- Born: 20 February 1978 (age 48) Kathmandu, Nepal
- Spouse: Kumar Raj Bahadur Singh ​ ​(m. 2003)​
- Issue: Parthav Bahadur Singh

Names
- Prerana Rajya Lakshmi Devi Singh
- Dynasty: Shah dynasty
- Father: Gyanendra of Nepal
- Mother: Komal of Nepal
- Religion: Hinduism

= Prerana Shah Singh =

Princess Prerana Rajya Lakshmi Devi Singh of Nepal (प्रेरणा राज्यलक्ष्मी सिंह; born 20 February 1978) is the daughter of Gyanendra, the last king of Nepal, and Queen Komal.

== Life ==
She attended University of Roehampton, Surrey, United Kingdom (BA).

Name Prerana means "Inspiration" in Nepali.

Princess Prerana married Kumar Raj Bahadur Singh on 22 January 2003. The wedding took place at Narayanhity Palace; the bride wore a red sari woven with gold thread.

They have one son:

- Parthav Bahadur Singh (b. 10 October 2004 at King Birendra Military Hospital, Chhauni).

==Abolition of monarchy in Nepal==

The monarchy in Nepal was abolished in 2008 after the Constituent Assembly election.

== Health ==
On 8 April 2017, Princess Prerana was hospitalised at the Thapathali-based Norvic International Hospital after suffering a stroke.

“She might need to stay at the hospital quite longer,” a hospital source said, informing that her condition was stable.

Consultant neurologist Dr Pankaj Jalan has been attending to the former royal.

The hospital has been just giving her “a conservative medication” and observing the effects, the source added.

It has been learned that Gyanendra visited his 39-year-old daughter at the Hospital on Friday and Saturday.

On 20 April 2021 the former king and queen tested positive for COVID-19 on their return from the Maha Kumbh, a religious festival in India attended by millions of Hindu pilgrims.
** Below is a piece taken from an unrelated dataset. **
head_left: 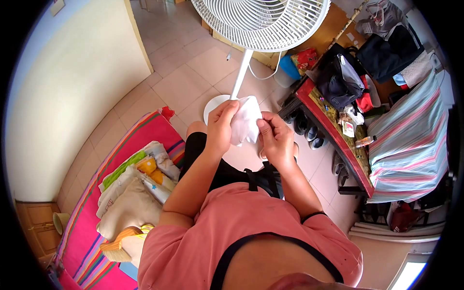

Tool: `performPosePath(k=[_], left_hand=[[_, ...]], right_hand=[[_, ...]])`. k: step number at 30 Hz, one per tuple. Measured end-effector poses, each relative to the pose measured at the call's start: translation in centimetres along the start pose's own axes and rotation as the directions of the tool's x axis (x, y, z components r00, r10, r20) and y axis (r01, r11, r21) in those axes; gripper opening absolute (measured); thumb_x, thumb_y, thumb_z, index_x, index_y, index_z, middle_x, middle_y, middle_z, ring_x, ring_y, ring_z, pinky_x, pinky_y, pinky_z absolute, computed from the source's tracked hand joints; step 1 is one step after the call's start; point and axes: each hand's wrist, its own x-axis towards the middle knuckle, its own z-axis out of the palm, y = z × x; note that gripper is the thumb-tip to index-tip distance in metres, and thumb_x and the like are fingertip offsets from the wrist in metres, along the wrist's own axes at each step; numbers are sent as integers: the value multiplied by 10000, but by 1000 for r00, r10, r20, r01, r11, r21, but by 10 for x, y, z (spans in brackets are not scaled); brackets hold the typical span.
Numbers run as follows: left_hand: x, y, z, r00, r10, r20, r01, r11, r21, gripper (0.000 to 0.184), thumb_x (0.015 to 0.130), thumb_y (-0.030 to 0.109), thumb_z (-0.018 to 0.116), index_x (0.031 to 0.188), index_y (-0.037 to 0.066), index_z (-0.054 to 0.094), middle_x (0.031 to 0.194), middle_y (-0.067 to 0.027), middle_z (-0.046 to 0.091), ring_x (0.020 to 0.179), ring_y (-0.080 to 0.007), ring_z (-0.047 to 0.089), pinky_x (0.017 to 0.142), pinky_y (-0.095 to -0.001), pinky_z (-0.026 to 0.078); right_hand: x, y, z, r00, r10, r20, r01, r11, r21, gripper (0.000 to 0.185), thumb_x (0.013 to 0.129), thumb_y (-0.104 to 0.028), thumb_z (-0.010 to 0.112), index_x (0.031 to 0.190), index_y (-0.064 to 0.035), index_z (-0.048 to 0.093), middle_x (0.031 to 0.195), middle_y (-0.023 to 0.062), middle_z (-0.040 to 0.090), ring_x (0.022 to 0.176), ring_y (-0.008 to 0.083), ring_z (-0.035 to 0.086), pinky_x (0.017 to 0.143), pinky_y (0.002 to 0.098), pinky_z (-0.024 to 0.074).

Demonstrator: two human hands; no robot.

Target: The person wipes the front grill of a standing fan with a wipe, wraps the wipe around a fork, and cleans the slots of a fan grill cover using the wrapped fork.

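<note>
A small white cloth (245, 121), bunched and partly folded, is held up in front of my body between both hands. My left hand (221, 126) is closed on its left side, thumb pointing up along the fabric. At the cloth's right edge, my right hand (276, 139) pinches the material between thumb and fingers. What kind of cloth it is, I cannot make out. Just beyond the hands stands a white pedestal fan (240, 75), its round base partly hidden behind the cloth and left hand.
To the left, a bed with a pink striped cover (116, 140) bears folded clothes (130, 193) and a wooden-backed brush (118, 246). On the right stands a red-edged table (333, 121) with a dark bag (340, 82) and a bottle (365, 141). Several shoes (309, 133) lie beneath it.
</note>
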Motion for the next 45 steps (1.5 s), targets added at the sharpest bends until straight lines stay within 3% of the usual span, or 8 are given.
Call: performPosePath(k=[8,13,20,28,32,34,39,45], left_hand=[[0,-4,3,994,-108,-31,106,993,-52,248,928,193,556,949,-34,652,766,1,600,670,-41,510,606,-207,404],[-2,7,6,986,161,43,-165,974,152,187,913,111,569,1021,-29,629,795,3,608,689,-46,519,622,-197,408],[-3,6,-10,970,160,182,-209,932,296,198,905,172,613,992,-4,637,799,-2,613,718,-51,524,633,-196,416],[-10,22,0,947,128,294,-233,905,355,190,911,175,606,865,-6,641,676,-12,577,619,-62,493,559,-233,406],[-4,19,-7,946,218,240,-312,814,490,186,910,168,605,884,-12,642,665,-43,567,609,-73,496,543,-241,397],[-4,20,-6,917,329,227,-397,692,603,175,903,150,613,865,-20,630,657,-66,546,600,-76,492,529,-245,388],[-2,9,-8,973,170,156,-215,914,345,125,896,114,619,876,-9,608,723,-24,566,635,-70,501,563,-226,407],[-6,7,-7,991,-67,113,85,983,-162,106,906,101,596,962,21,553,823,5,570,758,-57,532,687,-208,428]], right_hand=[[2,-4,-8,985,140,101,-163,947,276,182,965,-147,520,1019,12,590,597,-27,494,425,20,383,382,186,284],[6,-4,-23,946,209,250,-295,874,386,198,968,-150,504,997,20,602,603,-38,486,439,14,364,391,180,263],[4,3,-24,907,208,365,-379,783,494,193,970,-153,501,1016,12,590,581,-44,439,417,15,295,370,187,211],[4,25,-18,658,118,744,-751,166,639,254,975,-269,481,1006,-22,533,615,2,443,400,52,262,358,205,198],[5,18,-11,788,163,594,-576,539,615,257,965,-242,515,1078,-12,528,652,11,502,453,63,368,398,201,284],[3,19,-7,963,85,257,-152,955,254,286,952,-202,549,1152,0,517,704,18,559,556,71,474,475,195,364],[-1,23,-6,984,41,176,-61,992,114,250,951,-146,547,1143,13,525,720,17,572,583,58,496,490,196,378],[0,17,-18,935,139,325,-282,850,446,160,962,-130,506,1033,11,533,669,40,532,424,60,411,370,199,292]])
The couple and their daughter Prerana Rajya Lakshmi Devi Singh were admitted to the Norvic International Hospital in Kathmandu for treatment.

== Patronages ==
- Vice-Chairman of The Himani Trust.

==Honours==
- National Honours
- Member First Class of the Order of Gorkha Dakshina Bahu, 1st class (23/10/2001).
- Member of the Order of Tri Shakti Patta, 1st class (21/10/2005).
- Commemorative Silver Jubilee Medal of King Birendra (31/01/1997).
- King Gyanendra Investiture Medal (04/06/2001).